In the first, I saw a magnificent palace, a little world of gardens and buildings, a city in itself. All was enclosed within a high wall, so that from outside you could see nothing of it except the fairy white minarets, pencilled delicately against the blue sky, some lofty battlemented watch-towers, and several graceful campaniles, with the tops of a few of the highest trees. But a delicious blending of the fragrance of a thousand flowers came thence in summer evenings; and every night, bell-tower, watch-tower, spire, and dome, and minaret were illuminated with innumerable starry lamps, as if every day within the palace were a festival.

Around the palace were the lanes and alleys of the city—scenes of poverty and squalor—which contrasted strangely with it; and wretched, half-starved-looking creatures, with tattered garments and faces worn with deep marks of want and woe, lingered round the gates. Outside the gates!—and this was one strange incongruity of my dream, for on the gates were emblazoned in golden letters, which were illuminated into transparencies at night, the words—

"KNOCK, AND IT SHALL BE OPENED UNTO YOU."

The gates were solid, and enormously massive, like blocks of black marble. No violence could have forced them. There was no crevice at which any one could get a glimpse of what was within. But the golden knocker, underneath those golden words, was so low as to be within reach of the youngest children. Indeed, I noticed that none tried it so often as little children; and whenever any one knocked with the very feeblest sound, in time, and often immediately, the stately portals opened from within, turning on their massive hinges with a sound like the music of many choirs, and the applicant was quietly drawn inside.

Then I saw that the inside of the gates was of translucent pearl. A stream of light and fragrance for a moment came through, and induced others afterwards to knock. But immediately the gates were closed, and stood a wall of impenetrable marble as before.
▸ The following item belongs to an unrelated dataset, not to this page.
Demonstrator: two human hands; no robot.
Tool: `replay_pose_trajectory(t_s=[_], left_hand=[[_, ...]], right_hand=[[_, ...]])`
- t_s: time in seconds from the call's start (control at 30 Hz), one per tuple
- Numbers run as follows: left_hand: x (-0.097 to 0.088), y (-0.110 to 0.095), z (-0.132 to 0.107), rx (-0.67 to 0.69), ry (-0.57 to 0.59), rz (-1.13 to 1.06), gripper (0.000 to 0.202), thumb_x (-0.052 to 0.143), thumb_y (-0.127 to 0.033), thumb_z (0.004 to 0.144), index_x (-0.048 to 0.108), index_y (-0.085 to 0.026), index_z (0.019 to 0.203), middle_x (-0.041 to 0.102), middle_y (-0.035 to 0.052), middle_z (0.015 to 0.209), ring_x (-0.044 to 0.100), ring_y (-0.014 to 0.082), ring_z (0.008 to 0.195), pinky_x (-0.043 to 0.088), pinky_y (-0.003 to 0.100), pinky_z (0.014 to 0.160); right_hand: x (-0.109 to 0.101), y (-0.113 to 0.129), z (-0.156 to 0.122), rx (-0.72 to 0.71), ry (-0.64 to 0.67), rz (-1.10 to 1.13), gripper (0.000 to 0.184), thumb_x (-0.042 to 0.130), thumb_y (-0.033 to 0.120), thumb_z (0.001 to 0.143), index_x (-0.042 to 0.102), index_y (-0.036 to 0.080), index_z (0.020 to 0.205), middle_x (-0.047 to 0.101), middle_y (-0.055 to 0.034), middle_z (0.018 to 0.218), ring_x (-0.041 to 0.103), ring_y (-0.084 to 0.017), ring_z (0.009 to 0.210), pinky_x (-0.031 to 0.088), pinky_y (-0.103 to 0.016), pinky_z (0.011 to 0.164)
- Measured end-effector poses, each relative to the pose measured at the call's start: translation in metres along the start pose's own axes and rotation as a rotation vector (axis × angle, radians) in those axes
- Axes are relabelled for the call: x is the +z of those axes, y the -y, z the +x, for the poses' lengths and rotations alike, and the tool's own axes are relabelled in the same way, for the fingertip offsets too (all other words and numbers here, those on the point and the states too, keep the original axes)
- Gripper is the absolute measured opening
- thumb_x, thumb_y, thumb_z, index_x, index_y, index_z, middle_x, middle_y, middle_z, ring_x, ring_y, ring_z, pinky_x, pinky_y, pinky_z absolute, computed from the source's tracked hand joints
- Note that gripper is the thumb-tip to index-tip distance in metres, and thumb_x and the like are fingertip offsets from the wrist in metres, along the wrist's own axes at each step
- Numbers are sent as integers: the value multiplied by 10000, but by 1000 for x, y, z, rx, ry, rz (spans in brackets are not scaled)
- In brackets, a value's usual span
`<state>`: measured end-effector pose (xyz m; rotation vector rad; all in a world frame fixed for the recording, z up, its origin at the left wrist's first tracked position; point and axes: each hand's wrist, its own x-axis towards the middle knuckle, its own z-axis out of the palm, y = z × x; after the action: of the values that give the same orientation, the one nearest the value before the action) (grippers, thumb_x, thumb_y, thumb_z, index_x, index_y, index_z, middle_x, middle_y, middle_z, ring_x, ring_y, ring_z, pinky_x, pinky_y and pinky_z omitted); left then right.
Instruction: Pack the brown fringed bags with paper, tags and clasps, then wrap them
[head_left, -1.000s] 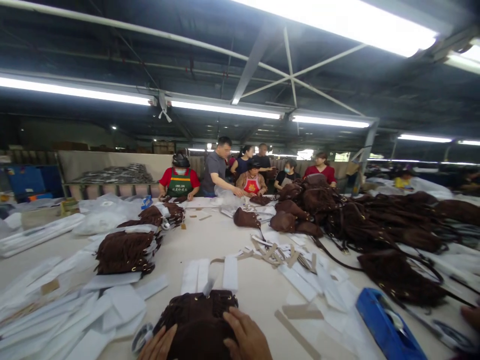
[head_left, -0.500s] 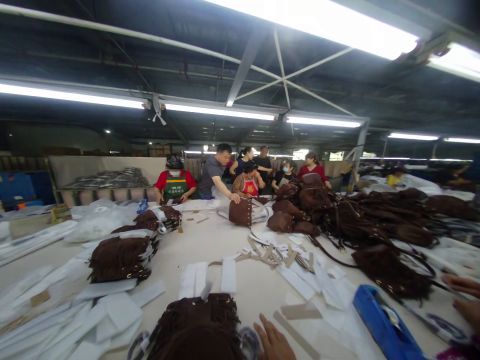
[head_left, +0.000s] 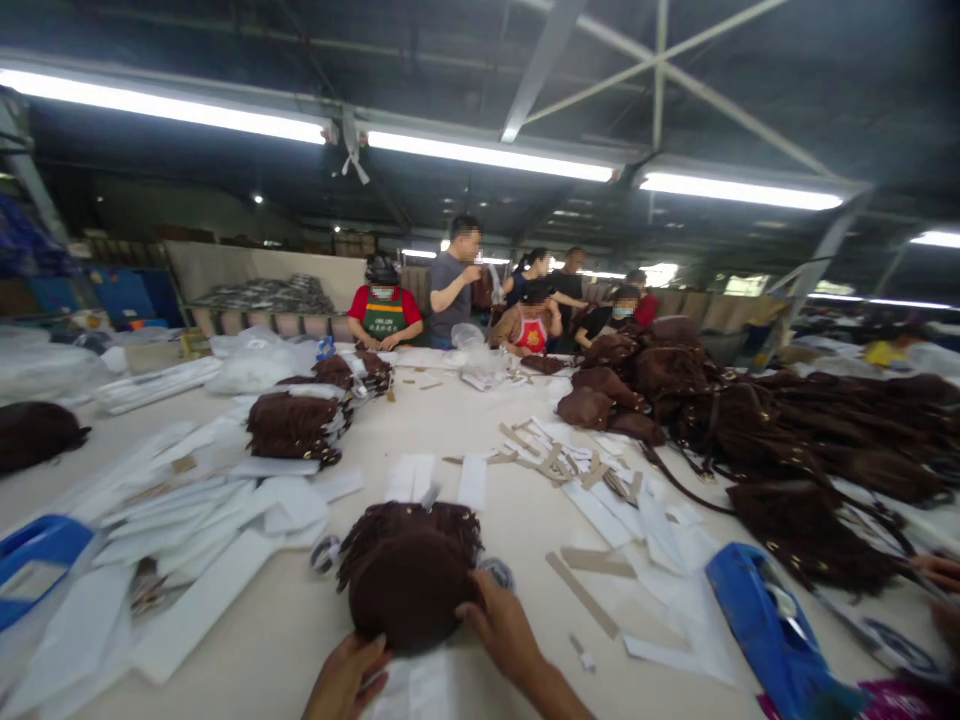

I awoke, and whilst meditating on my dream fell asleep again.

In my second dream, I saw the same palace as in my first, but the massive doors were gone, and in their place stood the form of One whom, although I had never seen Him, I had heard so often described, and so faithfully, by those who had seen Him, that I knew Him at once. The same wretched beings were cowering round; but the massive barriers were gone, and in their place He stood, and said, in tones that every one could hear—

"'I am the Door: by me if any man enter in, he shall be saved.'"

One wretched and woe-worn woman gave a trembling glance at His face, and then listening again to those tones, not welcoming merely, but pleading and persuasively tender, she ventured close to Him, and fell on her knees to kiss the hem of His garment.

But He stooped, and stretched out His hand, and took her hand, and led her in.